Die eigentliche »revolutionäre« Neuigkeit liegt aber noch woanders: Nämlich darin, dass das formale Wissen, losgelöst von jeglichem Produkt, in das es eingegangen ist oder eingehen wird, in Form von Software von selbst produktiv wirken kann. Es kann komplexe Interaktionen zwischen einer Vielzahl von Akteuren und Variablen organisieren und regeln. Es kann Maschinen, Anlagen und flexible Fertigungssysteme entwerfen und lenken. Kurz, es kann die Rolle eines Fixkapitals spielen, indem es akkumulierte, »tote« Arbeit der lebendigen, materiellen oder immateriellen Arbeit substituiert.

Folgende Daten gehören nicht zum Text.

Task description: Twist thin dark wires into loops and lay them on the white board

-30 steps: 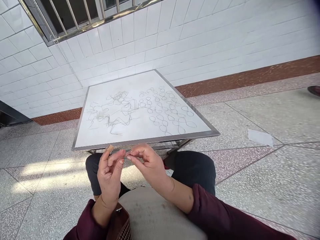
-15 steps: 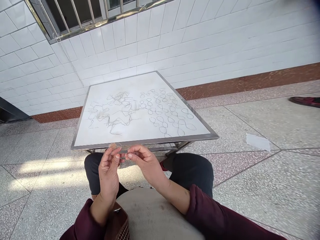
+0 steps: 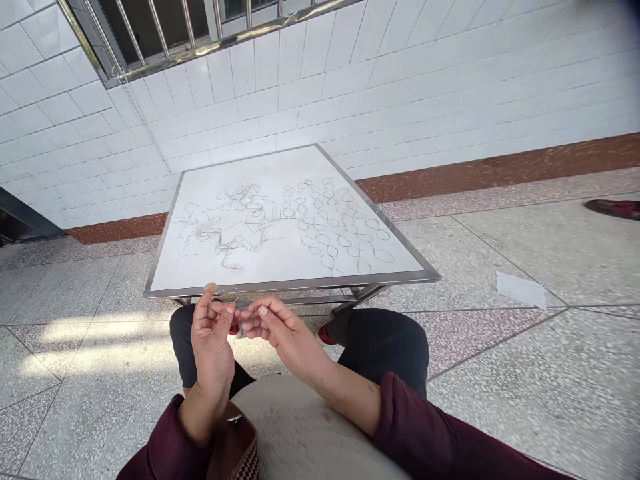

Da die Grenzkosten der Software äußerst gering sind, kann sie sehr viel mehr Arbeit einsparen, als sie kostet und das in gigantischen, noch vor kurzem unvorstellbaren Ausmaßen. Das bedeutet, dass das formale Wissen unermesslich viel mehr »Wert« zerstört, als es zu schöpfen erlaubt. Anders gesagt, es erspart Unmengen von bezahlter gesellschaftlicher Arbeit und verkleinert folglich den (monetären) Tauschwert einer wachsenden Anzahl von Produkten und Dienstleistungen.

Formalisierbares Wissen eröffnet somit die Aussicht auf eine ökonomische Entwicklung in Richtung einer Ökonomie der Fülle, das heißt einer Ökonomie, bei der die immer weniger unmittelbare Arbeit verlangende Produktion immer weniger Zahlungsmittel verteilt. Tendenziell geht der (Tausch)Wert der Produkte zurück. Früher oder später muss es zu einer Senkung des (Geld)Wertes des insgesamt produzierten Reichtums sowie zu einer Schrumpfung des Profitvolumens kommen - unter Umständen zu einem Zusammenbruch der auf dem Tauschwert basierenden Produktion: Die Ökonomie der Fülle führt tendenziell zu einer Umsonst-Ökonomie, zu Produktions-, Kooperations-, Tausch- und Verbrauchsformen, die auf Gemeinsinn und Gemeinwesen basieren sowie unter Umständen auf neuen Zahlungsmitteln. Der »kognitive Kapitalismus« ist die Krise des Kapitalismus schlechthin. Die Angst vor einem Zusammenbruch geistert seit den 1980er-Jahren nicht nur durch die Länder, die ihn bereits oder beinahe erlitten haben.